How to Set Up a Cancellation Policy That Actually Works
Cancellations are part of running a practice. People get ill, schedules change, emergencies happen. The problem isn’t that clients cancel — it’s when they cancel without enough notice for you to fill the slot.
A well-designed cancellation policy solves this. It protects your income, sets clear expectations, and — done right — actually improves your relationship with clients because everyone knows where they stand.
Why you need a written policy
If your cancellation policy lives only in your head, it doesn’t exist. Clients can’t follow rules they don’t know about, and you can’t enforce a policy you’ve never communicated.
A written policy, shared before booking, does three things:
- Sets expectations — clients know what happens if they cancel
- Reduces awkwardness — enforcing a fee is easier when the policy was agreed upfront
- Deters last-minute cancellations — people think twice when there’s a financial consequence
The key word is “before booking.” If a client only sees your cancellation policy after they’ve already missed an appointment, it feels punitive rather than fair.
What to include
A good cancellation policy answers three questions:
How much notice do I need?
Most practitioners require 24 or 48 hours notice. The right window depends on your practice:
- 24 hours works well for most sole traders. It gives you a reasonable chance to fill the slot.
- 48 hours makes sense for longer or more specialised sessions where filling a last-minute gap is harder.
- Same-day cancellations are almost impossible to recover from, so these typically incur the highest fee.
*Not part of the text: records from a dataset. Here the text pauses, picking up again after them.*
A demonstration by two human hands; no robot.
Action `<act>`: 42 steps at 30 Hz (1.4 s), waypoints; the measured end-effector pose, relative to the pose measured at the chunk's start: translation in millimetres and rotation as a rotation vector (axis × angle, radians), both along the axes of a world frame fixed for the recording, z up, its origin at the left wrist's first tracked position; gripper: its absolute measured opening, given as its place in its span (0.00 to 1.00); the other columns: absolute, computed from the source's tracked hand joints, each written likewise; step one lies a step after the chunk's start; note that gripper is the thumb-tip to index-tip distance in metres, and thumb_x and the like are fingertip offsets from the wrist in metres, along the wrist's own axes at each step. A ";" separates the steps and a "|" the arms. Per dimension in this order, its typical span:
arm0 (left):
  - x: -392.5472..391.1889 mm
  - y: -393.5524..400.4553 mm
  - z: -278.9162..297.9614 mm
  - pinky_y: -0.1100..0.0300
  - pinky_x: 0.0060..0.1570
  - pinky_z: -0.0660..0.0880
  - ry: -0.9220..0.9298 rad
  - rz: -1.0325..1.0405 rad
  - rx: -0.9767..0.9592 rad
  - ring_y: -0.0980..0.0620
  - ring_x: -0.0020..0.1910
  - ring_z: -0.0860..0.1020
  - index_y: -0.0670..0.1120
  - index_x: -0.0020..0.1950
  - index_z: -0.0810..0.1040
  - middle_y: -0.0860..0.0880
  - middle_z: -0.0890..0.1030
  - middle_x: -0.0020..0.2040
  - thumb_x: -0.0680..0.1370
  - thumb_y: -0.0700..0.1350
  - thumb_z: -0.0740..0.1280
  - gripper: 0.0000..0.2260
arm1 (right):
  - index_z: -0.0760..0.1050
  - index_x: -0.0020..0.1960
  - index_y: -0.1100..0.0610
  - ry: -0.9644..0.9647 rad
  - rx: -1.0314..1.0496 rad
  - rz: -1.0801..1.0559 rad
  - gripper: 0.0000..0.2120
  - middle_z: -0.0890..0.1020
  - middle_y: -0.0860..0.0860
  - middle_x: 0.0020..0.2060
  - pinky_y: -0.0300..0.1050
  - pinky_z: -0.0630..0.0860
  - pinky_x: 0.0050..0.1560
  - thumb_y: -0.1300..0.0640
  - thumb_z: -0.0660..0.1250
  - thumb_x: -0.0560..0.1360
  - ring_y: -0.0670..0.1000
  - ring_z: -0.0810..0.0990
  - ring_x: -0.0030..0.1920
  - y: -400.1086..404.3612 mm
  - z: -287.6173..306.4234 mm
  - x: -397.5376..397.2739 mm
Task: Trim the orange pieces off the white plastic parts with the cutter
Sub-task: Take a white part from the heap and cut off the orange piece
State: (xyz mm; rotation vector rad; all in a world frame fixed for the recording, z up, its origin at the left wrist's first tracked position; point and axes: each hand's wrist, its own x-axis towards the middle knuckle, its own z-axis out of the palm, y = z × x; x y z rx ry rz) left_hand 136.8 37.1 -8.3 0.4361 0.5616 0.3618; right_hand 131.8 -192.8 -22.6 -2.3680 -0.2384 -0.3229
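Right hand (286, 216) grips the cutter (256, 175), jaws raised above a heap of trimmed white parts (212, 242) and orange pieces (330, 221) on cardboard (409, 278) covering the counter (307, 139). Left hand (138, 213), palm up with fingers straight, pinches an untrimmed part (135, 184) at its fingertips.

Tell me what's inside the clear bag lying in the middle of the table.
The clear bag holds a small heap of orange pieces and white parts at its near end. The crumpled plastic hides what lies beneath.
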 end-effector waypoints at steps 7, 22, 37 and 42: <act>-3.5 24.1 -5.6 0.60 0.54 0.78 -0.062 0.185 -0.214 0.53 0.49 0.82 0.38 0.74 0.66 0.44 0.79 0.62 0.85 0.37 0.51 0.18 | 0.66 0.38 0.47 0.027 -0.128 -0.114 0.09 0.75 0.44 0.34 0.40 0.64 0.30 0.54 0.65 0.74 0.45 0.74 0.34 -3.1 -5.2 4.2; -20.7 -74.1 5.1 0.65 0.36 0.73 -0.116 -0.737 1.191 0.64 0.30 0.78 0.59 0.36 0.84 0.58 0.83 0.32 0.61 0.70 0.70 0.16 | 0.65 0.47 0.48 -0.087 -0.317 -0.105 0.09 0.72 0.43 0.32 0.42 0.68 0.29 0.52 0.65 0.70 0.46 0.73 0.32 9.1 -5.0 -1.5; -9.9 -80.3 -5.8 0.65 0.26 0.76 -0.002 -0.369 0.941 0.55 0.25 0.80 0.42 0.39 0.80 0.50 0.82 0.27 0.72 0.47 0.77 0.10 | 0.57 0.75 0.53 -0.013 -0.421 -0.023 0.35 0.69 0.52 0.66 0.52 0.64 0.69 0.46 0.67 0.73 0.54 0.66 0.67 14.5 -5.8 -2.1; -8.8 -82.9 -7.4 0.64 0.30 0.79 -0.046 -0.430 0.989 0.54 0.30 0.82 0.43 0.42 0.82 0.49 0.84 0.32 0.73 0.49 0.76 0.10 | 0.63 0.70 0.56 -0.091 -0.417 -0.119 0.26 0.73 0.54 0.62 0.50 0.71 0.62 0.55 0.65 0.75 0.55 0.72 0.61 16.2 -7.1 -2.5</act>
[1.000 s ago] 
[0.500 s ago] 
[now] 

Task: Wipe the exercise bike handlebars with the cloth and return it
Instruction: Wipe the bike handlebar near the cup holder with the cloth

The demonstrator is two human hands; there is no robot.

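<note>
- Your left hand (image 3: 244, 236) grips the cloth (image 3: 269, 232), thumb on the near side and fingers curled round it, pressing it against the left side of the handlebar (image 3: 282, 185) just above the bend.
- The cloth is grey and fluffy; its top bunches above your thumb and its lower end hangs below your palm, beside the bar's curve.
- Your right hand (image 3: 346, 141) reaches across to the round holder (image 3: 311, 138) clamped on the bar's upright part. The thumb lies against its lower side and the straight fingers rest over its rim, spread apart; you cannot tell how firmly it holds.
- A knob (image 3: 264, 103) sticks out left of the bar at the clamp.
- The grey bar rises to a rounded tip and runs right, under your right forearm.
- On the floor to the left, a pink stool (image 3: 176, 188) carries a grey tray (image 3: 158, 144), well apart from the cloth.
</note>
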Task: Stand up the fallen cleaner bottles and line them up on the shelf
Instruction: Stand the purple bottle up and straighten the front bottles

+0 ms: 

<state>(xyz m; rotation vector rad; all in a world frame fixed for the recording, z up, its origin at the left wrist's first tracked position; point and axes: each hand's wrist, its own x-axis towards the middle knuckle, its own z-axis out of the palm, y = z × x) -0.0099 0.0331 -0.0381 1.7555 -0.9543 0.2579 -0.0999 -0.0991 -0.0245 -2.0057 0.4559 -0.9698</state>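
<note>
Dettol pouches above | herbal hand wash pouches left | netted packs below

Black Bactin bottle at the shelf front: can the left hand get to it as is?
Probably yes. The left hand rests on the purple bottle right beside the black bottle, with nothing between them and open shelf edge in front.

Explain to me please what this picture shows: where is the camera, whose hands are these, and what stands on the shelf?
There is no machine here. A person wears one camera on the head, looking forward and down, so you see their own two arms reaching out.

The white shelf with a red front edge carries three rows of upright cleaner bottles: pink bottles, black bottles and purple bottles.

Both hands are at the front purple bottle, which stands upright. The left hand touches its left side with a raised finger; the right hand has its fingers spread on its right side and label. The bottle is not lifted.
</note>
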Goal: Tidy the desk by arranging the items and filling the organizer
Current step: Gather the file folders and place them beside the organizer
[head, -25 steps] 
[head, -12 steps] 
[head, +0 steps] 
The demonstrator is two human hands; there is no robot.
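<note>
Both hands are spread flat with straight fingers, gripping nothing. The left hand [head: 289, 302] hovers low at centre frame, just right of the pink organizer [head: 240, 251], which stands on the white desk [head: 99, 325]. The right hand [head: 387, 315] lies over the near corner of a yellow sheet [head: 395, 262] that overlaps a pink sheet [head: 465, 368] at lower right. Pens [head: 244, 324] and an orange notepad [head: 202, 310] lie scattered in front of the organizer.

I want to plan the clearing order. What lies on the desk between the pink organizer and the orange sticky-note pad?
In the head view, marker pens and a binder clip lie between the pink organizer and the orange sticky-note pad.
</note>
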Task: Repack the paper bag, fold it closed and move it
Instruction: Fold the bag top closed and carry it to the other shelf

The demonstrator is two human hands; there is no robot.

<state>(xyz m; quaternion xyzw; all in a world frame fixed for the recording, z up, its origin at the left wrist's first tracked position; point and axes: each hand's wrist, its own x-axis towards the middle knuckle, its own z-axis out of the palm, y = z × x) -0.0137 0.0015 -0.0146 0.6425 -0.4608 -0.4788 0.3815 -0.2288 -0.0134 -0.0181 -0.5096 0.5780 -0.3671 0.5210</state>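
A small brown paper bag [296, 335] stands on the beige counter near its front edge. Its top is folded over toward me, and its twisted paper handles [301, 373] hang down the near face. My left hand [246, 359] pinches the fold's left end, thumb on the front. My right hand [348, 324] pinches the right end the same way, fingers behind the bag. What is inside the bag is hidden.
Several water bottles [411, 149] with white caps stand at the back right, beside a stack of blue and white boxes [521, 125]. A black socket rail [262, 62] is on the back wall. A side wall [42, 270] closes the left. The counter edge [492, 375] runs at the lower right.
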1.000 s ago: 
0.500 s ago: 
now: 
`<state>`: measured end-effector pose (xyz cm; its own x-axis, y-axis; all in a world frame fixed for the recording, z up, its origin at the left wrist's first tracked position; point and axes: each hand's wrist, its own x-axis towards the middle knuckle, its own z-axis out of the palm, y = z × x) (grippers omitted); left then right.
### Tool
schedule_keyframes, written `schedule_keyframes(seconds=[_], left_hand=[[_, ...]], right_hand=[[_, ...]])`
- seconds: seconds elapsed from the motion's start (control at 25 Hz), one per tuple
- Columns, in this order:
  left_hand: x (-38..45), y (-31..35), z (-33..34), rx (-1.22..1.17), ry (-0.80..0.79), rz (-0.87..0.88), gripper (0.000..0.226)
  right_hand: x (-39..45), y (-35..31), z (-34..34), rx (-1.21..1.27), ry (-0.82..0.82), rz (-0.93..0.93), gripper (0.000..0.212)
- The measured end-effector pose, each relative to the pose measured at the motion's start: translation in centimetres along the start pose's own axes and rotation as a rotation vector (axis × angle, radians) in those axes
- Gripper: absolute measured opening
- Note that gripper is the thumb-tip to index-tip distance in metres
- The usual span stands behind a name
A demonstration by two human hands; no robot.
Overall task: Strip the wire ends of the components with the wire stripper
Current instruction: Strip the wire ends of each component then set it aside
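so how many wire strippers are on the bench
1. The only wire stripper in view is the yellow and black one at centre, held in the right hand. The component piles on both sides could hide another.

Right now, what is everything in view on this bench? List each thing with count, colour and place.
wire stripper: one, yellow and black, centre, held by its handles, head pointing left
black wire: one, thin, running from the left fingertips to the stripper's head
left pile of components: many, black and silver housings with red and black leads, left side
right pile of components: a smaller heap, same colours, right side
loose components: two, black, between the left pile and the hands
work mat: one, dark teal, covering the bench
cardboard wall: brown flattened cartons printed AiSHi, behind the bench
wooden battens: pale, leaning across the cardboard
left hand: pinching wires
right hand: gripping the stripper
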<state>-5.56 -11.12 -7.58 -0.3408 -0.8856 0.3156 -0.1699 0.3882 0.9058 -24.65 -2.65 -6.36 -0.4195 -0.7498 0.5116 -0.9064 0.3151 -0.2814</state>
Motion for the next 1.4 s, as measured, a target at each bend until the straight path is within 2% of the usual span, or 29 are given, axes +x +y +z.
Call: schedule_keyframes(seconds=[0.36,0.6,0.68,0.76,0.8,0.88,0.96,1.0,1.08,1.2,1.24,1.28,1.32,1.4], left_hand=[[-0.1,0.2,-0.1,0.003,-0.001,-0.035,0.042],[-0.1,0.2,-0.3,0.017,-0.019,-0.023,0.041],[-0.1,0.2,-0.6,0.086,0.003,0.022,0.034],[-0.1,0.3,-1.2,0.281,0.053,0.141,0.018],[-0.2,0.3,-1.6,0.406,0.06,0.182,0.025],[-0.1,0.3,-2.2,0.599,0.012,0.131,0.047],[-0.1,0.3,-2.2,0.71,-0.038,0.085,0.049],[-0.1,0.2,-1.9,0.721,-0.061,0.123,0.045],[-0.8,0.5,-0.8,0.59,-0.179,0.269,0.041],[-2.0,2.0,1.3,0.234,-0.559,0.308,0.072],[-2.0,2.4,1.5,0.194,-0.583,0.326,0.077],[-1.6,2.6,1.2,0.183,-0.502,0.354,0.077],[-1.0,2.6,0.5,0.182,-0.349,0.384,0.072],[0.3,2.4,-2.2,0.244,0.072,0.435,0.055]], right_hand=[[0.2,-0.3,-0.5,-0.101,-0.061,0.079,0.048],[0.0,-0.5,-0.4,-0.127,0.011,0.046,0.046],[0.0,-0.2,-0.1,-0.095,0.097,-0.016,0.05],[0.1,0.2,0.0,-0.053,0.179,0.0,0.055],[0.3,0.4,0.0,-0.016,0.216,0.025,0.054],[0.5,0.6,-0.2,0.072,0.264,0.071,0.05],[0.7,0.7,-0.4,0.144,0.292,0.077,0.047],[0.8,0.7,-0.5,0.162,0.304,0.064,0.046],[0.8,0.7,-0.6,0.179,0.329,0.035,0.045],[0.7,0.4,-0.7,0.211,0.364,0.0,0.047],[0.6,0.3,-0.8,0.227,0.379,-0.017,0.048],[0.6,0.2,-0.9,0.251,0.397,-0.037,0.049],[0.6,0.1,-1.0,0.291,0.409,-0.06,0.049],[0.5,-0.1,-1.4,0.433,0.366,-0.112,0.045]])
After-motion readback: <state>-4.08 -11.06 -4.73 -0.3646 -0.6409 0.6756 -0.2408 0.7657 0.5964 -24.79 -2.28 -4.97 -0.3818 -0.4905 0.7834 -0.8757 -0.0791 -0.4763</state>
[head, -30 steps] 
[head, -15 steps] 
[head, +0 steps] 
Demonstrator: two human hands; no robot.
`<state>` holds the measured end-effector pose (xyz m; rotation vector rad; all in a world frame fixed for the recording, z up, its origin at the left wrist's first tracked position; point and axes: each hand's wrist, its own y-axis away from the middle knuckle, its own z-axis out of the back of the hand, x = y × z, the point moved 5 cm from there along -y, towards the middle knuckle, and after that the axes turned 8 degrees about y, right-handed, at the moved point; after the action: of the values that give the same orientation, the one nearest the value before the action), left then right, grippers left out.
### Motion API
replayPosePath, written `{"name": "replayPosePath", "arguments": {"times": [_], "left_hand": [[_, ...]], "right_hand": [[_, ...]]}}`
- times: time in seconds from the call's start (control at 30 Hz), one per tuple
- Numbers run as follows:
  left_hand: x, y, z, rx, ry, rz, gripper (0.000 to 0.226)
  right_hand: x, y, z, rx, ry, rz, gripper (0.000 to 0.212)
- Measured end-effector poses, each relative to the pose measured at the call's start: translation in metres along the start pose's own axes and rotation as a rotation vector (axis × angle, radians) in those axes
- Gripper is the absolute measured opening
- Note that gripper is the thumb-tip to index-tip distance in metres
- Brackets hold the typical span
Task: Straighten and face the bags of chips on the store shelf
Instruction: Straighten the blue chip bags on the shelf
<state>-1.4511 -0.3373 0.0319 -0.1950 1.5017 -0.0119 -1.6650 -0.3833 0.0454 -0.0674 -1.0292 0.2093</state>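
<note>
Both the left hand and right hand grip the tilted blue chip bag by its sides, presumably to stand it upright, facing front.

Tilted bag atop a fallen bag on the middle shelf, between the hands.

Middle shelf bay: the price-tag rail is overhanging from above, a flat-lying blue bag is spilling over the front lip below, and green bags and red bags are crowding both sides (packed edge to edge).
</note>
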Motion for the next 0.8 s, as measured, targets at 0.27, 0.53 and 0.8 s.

What happens if they cancel late?
This is where tiered policies shine. Rather than a binary “refund or no refund,” you can set different refund levels based on how much notice the client gives:
- More than 48 hours before: Full refund
- 24-48 hours before: 50% refund
- Less than 24 hours: No refund
Tiered policies feel fairer to clients because there’s a gradient. Someone who cancels 36 hours before isn’t treated the same as someone who no-shows.
What about no-shows?
A no-show — where the client doesn’t turn up and doesn’t cancel — should be handled differently from a cancellation. Most practitioners charge the full session fee for no-shows.
It’s worth tracking no-shows separately from cancellations. A client who cancels with 12 hours notice is still communicating with you. A client who simply doesn’t appear is a different situation.
How to communicate it
Your cancellation policy should appear in at least three places:
- On your booking page — before clients confirm their appointment
- In confirmation emails — so they have a reference
- In reminder emails — a gentle nudge about the policy alongside the appointment reminder
Don’t bury it in small print. A short, clear summary at the point of booking is far more effective than a paragraph of legalese in your terms and conditions.
Enforcing it without damaging relationships
The hardest part of any cancellation policy is actually enforcing it. Many practitioners create a policy but waive it every time because they don’t want to upset clients.
Here’s the thing: if you always waive your policy, you effectively don’t have one. Clients will learn that cancelling last-minute has no consequences, and your no-show rate will stay high.
A few tips for consistent enforcement:
- Automate refunds. If refunds are processed automatically based on your policy, there’s no awkward conversation. The system handles it.
- Be consistent. Apply the policy the same way to every client. Exceptions breed resentment.
- Lead with empathy. “I understand things come up. Our cancellation policy means [X]. I hope we can reschedule soon.” This is firm but kind.
- Offer rescheduling first. When a client wants to cancel, encourage them to reschedule instead. Many will take you up on it, and you keep the booking.
Common mistakes
Making the policy too harsh. A 100% cancellation fee with no grace period will scare off new clients. Start with something reasonable and adjust based on your experience.
Not having one at all. Some practitioners avoid setting a policy because they’re worried about seeming rigid. But clients expect it. Most have encountered cancellation policies at dentists, salons, and other service providers. It’s professional, not cold.
Hiding it. A policy that clients don’t see until they try to cancel is worse than no policy at all. It feels like a trap.
Inconsistent enforcement. If some clients get charged and others don’t, word will get around. Apply it fairly and consistently.
The bottom line
A cancellation policy isn’t about punishing clients — it’s about valuing your time. The best policies are clear, fair, tiered, and visible before booking.
Set it up once, communicate it clearly, and let automation handle the rest. Your income — and your sanity — will thank you.